Task requirements: Restate word for word all of the lines below, with each image left out.

Start of The data

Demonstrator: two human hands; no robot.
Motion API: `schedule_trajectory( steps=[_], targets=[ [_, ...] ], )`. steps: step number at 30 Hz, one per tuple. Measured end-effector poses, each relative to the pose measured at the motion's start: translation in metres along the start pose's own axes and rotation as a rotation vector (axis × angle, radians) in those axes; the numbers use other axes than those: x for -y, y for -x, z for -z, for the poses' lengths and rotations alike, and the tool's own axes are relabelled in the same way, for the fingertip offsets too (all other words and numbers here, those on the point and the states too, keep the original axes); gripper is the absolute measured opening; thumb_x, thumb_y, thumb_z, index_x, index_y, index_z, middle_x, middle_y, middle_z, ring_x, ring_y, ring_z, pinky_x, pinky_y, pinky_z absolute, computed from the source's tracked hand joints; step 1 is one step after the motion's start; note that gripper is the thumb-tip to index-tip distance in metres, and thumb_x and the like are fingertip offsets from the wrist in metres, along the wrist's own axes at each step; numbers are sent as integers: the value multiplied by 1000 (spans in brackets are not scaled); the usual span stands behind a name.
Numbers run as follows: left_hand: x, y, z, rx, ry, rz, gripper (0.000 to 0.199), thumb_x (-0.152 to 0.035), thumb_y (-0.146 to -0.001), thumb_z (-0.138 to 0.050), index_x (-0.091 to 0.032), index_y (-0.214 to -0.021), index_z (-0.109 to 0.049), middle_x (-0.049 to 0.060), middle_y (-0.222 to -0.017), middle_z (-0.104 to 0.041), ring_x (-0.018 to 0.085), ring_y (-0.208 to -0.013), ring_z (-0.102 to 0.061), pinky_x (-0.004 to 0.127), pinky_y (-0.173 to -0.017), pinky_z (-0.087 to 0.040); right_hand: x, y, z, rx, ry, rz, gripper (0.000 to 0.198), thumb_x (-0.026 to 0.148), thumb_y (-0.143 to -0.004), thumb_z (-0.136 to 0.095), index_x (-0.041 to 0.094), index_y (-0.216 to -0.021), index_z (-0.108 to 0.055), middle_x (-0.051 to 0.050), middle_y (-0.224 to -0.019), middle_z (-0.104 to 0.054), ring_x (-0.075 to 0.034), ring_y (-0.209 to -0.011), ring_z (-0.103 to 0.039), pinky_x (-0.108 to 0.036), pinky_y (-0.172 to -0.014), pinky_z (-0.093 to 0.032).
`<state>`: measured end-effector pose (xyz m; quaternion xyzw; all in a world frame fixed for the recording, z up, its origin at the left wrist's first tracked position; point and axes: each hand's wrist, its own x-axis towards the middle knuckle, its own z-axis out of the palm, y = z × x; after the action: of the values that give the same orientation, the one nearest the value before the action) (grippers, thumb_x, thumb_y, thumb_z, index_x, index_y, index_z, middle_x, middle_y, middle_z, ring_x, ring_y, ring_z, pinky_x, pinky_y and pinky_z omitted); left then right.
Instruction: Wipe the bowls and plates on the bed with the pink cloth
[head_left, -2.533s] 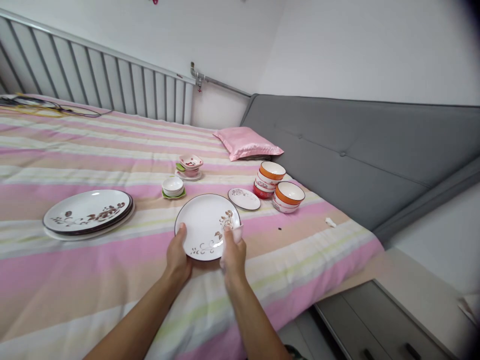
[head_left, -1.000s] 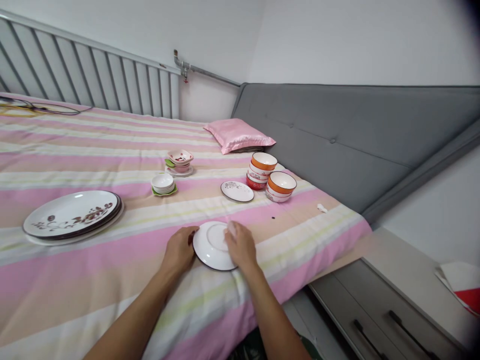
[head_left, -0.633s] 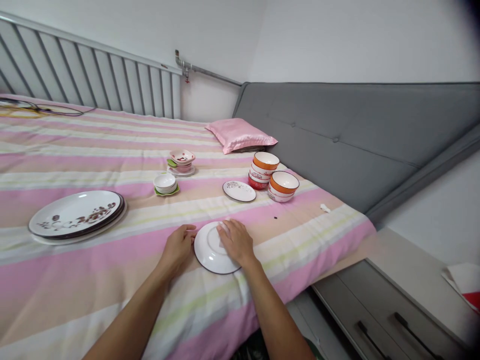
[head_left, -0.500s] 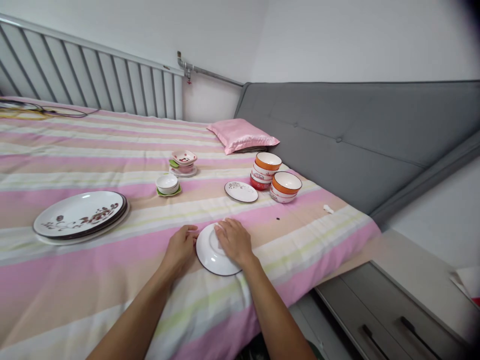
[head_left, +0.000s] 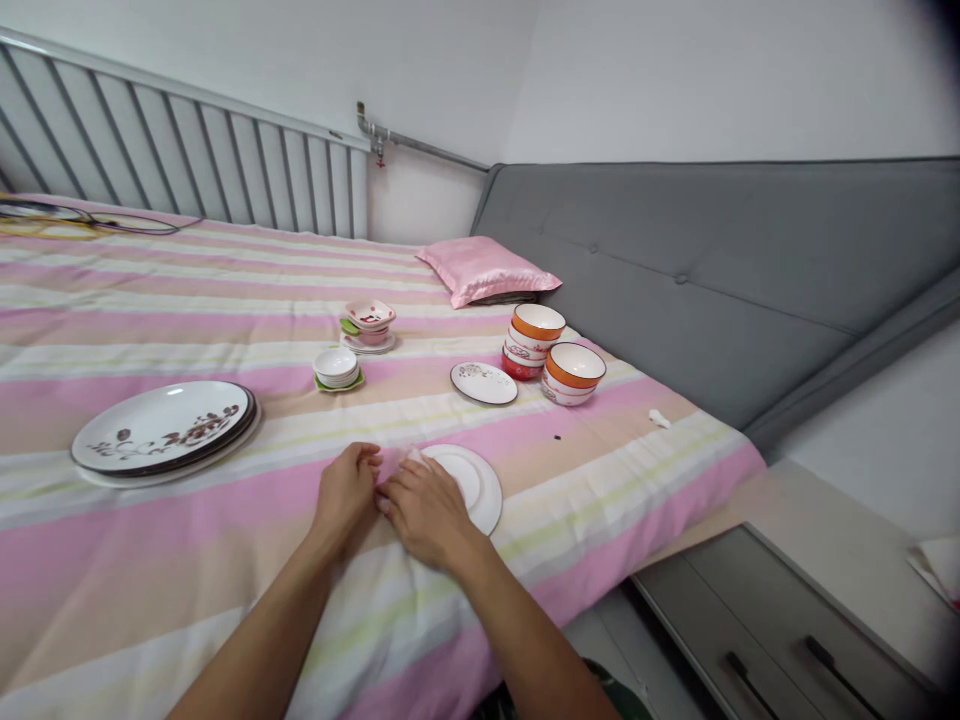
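Printed decoration shows on several dishes: brown flowers on the top one of the oval plates point(head_left: 161, 428), finer brown sprigs on the small plate point(head_left: 484, 384), and reddish markings around the bowls in the tall bowl stack point(head_left: 526, 352), too small to make out as pictures or letters. The shorter bowl stack point(head_left: 573, 376), just beside it, also has an orange band, and its lower markings are equally unclear. A little figure sits inside the top dish of the pink dishes point(head_left: 369, 318), but any lettering there is too small to read.

The right hand point(head_left: 429, 508) grasps a pale cloth point(head_left: 413, 456), its fingers bent over it against the left part of an upturned white plate point(head_left: 489, 492). That plate lies on the striped bedspread point(head_left: 112, 600) near its front edge, foot ring up, partly covered by the hand. The left hand point(head_left: 348, 490) is loosely curled just left of the right fingers; its fingertips are partly hidden, so whether it grips the plate's rim cannot be told. White saucers point(head_left: 336, 368) stand on a green leaf-shaped dish point(head_left: 351, 386) farther back.
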<state>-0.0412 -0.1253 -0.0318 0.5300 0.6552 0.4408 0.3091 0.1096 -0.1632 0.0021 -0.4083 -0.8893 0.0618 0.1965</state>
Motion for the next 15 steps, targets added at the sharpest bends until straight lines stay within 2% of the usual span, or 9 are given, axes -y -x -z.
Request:
schedule_trajectory(
  steps=[4,10,13,15],
  targets=[
    [6,-3,1,27,23,-7,24,-21,-72,-40,-17,-86,-59,7,-83,-69,17,-71,-65,28,-67,-52,8,11,3,-2,-27,39,21,24,-90,-45,21,-105,-60,-1,-110,-64,-14,-121,-44,-32,-112,-14],
    [8,-6,0,37,4,-32,25,-24,-73,-40,-18,-85,-61,7,-86,-70,17,-74,-65,28,-69,-51,19,36,6,-24,-40,49,30,17,-91,-39,24,-116,-54,0,-123,-59,-13,-126,-40,-33,-113,-14],
    [8,-7,2,42,-28,-50,24,-26,-73,-43,-18,-84,-63,7,-86,-70,19,-76,-65,29,-71,-50,21,44,4,-38,-12,6,35,21,-93,-37,23,-126,-48,-2,-136,-48,-14,-130,-35,-35,-113,-16],
    [7,-7,3,44,-55,-59,24,-28,-73,-44,-18,-84,-64,7,-86,-71,20,-78,-65,29,-72,-50,21,47,0,-66,9,-88,38,26,-94,-37,23,-131,-44,-3,-142,-41,-17,-134,-30,-38,-113,-17]
  ],
)
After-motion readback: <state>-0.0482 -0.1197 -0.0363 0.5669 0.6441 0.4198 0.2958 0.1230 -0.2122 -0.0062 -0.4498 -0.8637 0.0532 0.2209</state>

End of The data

Answer space:
Demonstrator: two human hands; no robot.
Motion API: `schedule_trajectory( steps=[_], targets=[ [_, ...] ], )`. steps: step number at 30 Hz, one per tuple. Measured end-effector poses, each relative to the pose measured at the motion's start: translation in metres along the start pose's own axes and rotation as a rotation vector (axis × angle, radians) in those axes; the numbers use other axes than those: x for -y, y for -x, z for -z, for the poses' lengths and rotations alike, and the tool's own axes are relabelled in the same way, for the fingertip offsets too (all other words and numbers here, those on the point and the states too, keep the original axes); gripper is the absolute measured opening; thumb_x, thumb_y, thumb_z, index_x, index_y, index_z, middle_x, middle_y, middle_z, ring_x, ring_y, ring_z, pinky_x, pinky_y, pinky_z absolute, computed from the source's tracked hand joints; step 1 is one step after the motion's start; note that gripper is the thumb-tip to index-tip distance in metres, and thumb_x and the like are fingertip offsets from the wrist in metres, along the wrist's own axes at each step; numbers are sent as integers: the value multiplied by 1000 (spans in brackets are not scaled); the usual span stands behind a name.
Numbers run as follows: left_hand: x, y, z, rx, ry, rz, gripper (0.000 to 0.199), thumb_x (-0.152 to 0.035), thumb_y (-0.146 to -0.001), thumb_z (-0.138 to 0.050), index_x (-0.091 to 0.032), index_y (-0.214 to -0.021), index_z (-0.109 to 0.049), middle_x (-0.049 to 0.060), middle_y (-0.222 to -0.017), middle_z (-0.104 to 0.041), ring_x (-0.018 to 0.085), ring_y (-0.208 to -0.013), ring_z (-0.102 to 0.061), pinky_x (-0.004 to 0.127), pinky_y (-0.173 to -0.017), pinky_z (-0.087 to 0.040); right_hand: x, y, z, rx, ry, rz, gripper (0.000 to 0.198), thumb_x (-0.026 to 0.148), thumb_y (-0.143 to -0.004), thumb_z (-0.136 to 0.095), index_x (-0.041 to 0.094), index_y (-0.216 to -0.021), index_z (-0.108 to 0.055), middle_x (-0.051 to 0.050), middle_y (-0.224 to -0.019), middle_z (-0.104 to 0.054), ring_x (-0.075 to 0.034), ring_y (-0.209 to -0.011), ring_z (-0.103 to 0.039), pinky_x (-0.108 to 0.036), pinky_y (-0.172 to -0.014), pinky_z (-0.093 to 0.032).
`<state>`: measured end-effector pose (xyz m; quaternion xyzw; all in a world frame fixed for the recording, z up, its origin at the left wrist's first tracked position; point and axes: each hand's wrist, its own x-axis towards the middle knuckle, its own z-axis out of the palm, y = z × x; after the action: of the values that give the same orientation, the one nearest the value before the action) (grippers, thumb_x, thumb_y, thumb_z, index_x, index_y, index_z, middle_x, middle_y, middle_z, ring_x, ring_y, ring_z, pinky_x, pinky_y and pinky_z omitted); left then right.
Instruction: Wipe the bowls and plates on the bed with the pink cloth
[head_left, -2.533s] 
[head_left, -1.000s] 
[head_left, -0.633s] 
[head_left, -0.500s] 
[head_left, +0.000s] 
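Printed decoration shows on several dishes: brown flowers on the top one of the oval plates point(head_left: 161, 428), finer brown sprigs on the small plate point(head_left: 484, 384), and reddish markings around the bowls in the tall bowl stack point(head_left: 526, 352), too small to make out as pictures or letters. The shorter bowl stack point(head_left: 573, 376), just beside it, also has an orange band, and its lower markings are equally unclear. A little figure sits inside the top dish of the pink dishes point(head_left: 369, 318), but any lettering there is too small to read.

The right hand point(head_left: 429, 508) grasps a pale cloth point(head_left: 413, 456), its fingers bent over it against the left part of an upturned white plate point(head_left: 489, 492). That plate lies on the striped bedspread point(head_left: 112, 600) near its front edge, foot ring up, partly covered by the hand. The left hand point(head_left: 348, 490) is loosely curled just left of the right fingers; its fingertips are partly hidden, so whether it grips the plate's rim cannot be told. White saucers point(head_left: 336, 368) stand on a green leaf-shaped dish point(head_left: 351, 386) farther back.
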<state>-0.0412 -0.1253 -0.0318 0.5300 0.6552 0.4408 0.3091 0.1096 -0.1632 0.0021 -0.4083 -0.8893 0.0618 0.1965</state>
Motion for the next 15 steps, targets added at the sharpest bends until straight lines stay within 2% of the usual span, or 9 are given, axes -y -x -z.
Request:
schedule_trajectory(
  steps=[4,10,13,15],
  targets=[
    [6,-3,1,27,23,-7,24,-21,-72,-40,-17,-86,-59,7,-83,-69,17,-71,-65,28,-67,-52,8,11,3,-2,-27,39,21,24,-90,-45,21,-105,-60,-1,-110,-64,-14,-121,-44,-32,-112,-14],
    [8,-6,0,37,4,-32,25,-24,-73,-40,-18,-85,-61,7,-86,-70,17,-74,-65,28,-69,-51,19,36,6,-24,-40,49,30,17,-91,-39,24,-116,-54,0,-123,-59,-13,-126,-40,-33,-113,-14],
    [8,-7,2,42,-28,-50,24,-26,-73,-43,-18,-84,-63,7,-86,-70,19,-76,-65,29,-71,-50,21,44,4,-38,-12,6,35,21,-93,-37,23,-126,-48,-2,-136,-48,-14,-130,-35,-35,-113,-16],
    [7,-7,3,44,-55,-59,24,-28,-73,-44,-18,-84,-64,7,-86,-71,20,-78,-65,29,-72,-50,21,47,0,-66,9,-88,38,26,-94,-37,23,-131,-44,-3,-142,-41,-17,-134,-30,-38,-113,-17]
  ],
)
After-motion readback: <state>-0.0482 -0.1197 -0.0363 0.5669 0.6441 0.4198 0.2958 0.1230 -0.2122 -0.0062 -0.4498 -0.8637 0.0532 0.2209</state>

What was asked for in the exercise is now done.